“The role of the economist is not to make simple things complicated, but to make complicated things simple.” Milton Friedman said that and, yes, he may have oversimplified when framing the purpose of business. But Friedman’s point about clarity is worth holding onto even if his views about role of business in society are not. I’ve always believed the best professors are those who can take complex concepts and make them accessible.
The bad news for even the most talented professors is that today I’m able to get this clarity from AI. Lately I’ve been asking ChatGPT about things I struggled with in graduate school, like Myerson’s proof of the Revelation Principle and the differences between Brouwer’s Fixed Point Theorem and Kakutani’s. The truth is I don’t recall enough math for the conversations to be helpful. But I can easily see AI as an indispensable tool for PhD students today.
My little experiment points to a larger question on the minds of business school leaders, “What are the implications of AI for the future of management education?” It is the question I’m most often asked these days. So here is a summary version of my usual response.
Business schools have built a large part of their value around content (the ideas, concepts, models, and frameworks). They have highly trained faculty teaching rigorous analytical frameworks in well-structured curricula. Expertise and explanations are a big part of the product. But technology—AI in particular—now delivers insights and clarity about concepts on demand, instantly and at scale. The question for business schools is what to do about it. The answer, I believe is clear. It lies in moving higher up the value chain. And leveraging technology to move fast.
When AI takes more of the content, it frees up time and energy for experiences. When students can access explanations instantly, business education becomes less about what happens at the front of the room and more about what students do with the ideas. Learning shifts from absorbing information to applying it to make decisions, reflecting on outcomes, understanding power dynamics, and navigating uncertainty. AI becomes the scaffold that allows instructors to design richer, more immersive learning environments where students practice leadership, not just study it.
Technology also enables something educators have struggled to provide, personalization. Every group (class) contains students who learn differently and have varying interests, strengths, and aspirations. But the traditional structure of the education forces everyone into the same pace and rhythm. AI changes that. It gives each learner the opportunity for a more responsive path, one that adapts to their pace and priorities. Instead of being pressed by the need to “cover the material,” students can pull themselves ahead through curiosity.
One of the biggest opportunities to leverage AI is to make management education more continuous.

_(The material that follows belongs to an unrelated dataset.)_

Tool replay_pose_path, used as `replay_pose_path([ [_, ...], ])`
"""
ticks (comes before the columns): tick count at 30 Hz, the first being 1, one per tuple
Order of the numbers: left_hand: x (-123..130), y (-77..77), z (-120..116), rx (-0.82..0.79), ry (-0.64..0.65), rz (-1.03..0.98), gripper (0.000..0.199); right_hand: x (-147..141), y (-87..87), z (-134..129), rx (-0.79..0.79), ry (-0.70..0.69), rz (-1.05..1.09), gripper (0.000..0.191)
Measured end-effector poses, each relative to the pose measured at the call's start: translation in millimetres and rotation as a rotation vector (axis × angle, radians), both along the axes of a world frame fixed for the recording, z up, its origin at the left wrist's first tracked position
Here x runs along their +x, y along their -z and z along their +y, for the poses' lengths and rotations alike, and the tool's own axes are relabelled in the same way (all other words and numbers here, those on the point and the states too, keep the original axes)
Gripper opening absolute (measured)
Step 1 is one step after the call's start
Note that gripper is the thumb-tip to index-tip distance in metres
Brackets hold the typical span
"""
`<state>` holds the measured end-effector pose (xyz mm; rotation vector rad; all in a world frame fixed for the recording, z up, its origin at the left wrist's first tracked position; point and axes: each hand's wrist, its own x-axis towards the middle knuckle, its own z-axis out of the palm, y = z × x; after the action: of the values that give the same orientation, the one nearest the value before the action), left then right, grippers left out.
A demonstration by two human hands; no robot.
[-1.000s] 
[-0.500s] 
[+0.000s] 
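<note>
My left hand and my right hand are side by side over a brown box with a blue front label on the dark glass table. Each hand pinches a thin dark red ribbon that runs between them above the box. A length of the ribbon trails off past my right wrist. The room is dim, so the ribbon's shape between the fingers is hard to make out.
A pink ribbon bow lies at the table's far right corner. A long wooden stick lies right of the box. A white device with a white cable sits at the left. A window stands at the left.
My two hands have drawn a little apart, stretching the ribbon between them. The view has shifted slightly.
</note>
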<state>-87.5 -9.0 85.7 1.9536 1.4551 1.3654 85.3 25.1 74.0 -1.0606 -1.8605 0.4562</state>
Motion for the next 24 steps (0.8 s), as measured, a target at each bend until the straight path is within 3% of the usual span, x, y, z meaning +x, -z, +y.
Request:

By this I’m talking not only about moving from discrete interventions to continuous engagement, but also about extending learning over the career lifecycle. Business is changing too quickly for a one or two-year degree to sustain someone for three to five years, much less a career. With the help of AI, a business school’s contribution to learning doesn’t have to end with graduation. Students can carry intelligent learning companions with them, receiving ongoing coaching, updates, and practice tailored to their careers. Business schools can become lifelong partners rather than one-time providers, supporting alumni as industries, roles, and technologies change.
Finally, the rise of AI provides the opportunity for management education to become more social, not less. When content delivery takes less time, the classroom (physical or virtual) becomes a place for conversation, debate, teamwork, and reflection, enabling the messy, relational experiences where leadership actually develops. Students must learn to collaborate not only with peers, but also with intelligent systems. Prompting, evaluating AI output, questioning its assumptions, and deciding when not to trust it (and how to build trust with it) become essential managerial skills. Future leaders will manage hybrid teams of humans and machines, and business schools have a central role to play in preparing them.
I’ve been particularly interested in this last point because of my own experience. Today, I still value the clarity economics brings to my understanding of the world. The models help me to bring order to complexity and offer a shared language for thinking about choices. But they are simplifications. The real work of organizations happens in the messy space between people, in the way they communicate, build (or lose) trust, perceive others, and handle their emotions. I save this topic for another blog.
When you bring all this together, the future becomes clear. AI isn’t undermining business schools, it is pushing them toward their true value, building on the human, relational, and developmental aspects of education that have been overshadowed by content delivery. In short, the future of management education is more experiential, personalized, continuous, and social. Fundamentally, it’s about transforming how we teach more than what we teach.
The business schools that thrive will be the ones that lean into this shift. They will treat AI not as a competitor but as a catalyst, one that frees them and enables them to focus on the things that matter most. That includes designing powerful experiences, cultivating judgment, developing human capabilities, and supporting learners across their entire careers.